Exercise data:
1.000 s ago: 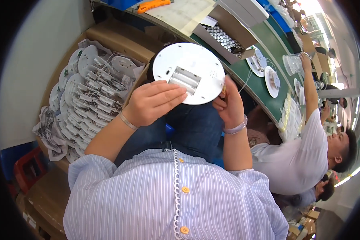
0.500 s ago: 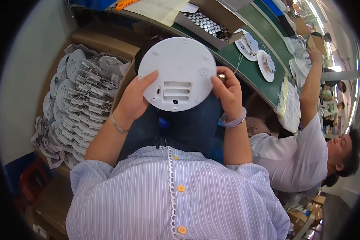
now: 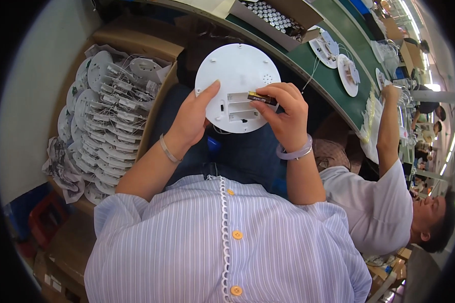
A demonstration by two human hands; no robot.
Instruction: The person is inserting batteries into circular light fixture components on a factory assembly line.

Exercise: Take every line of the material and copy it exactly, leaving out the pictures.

Answer to the exercise:
1.000 s ago: 
0.500 s ago: 
now: 
A demonstration by two human hands; no robot.
Instruction: The person is inserting batteries into circular light fixture components on a factory assembly line.

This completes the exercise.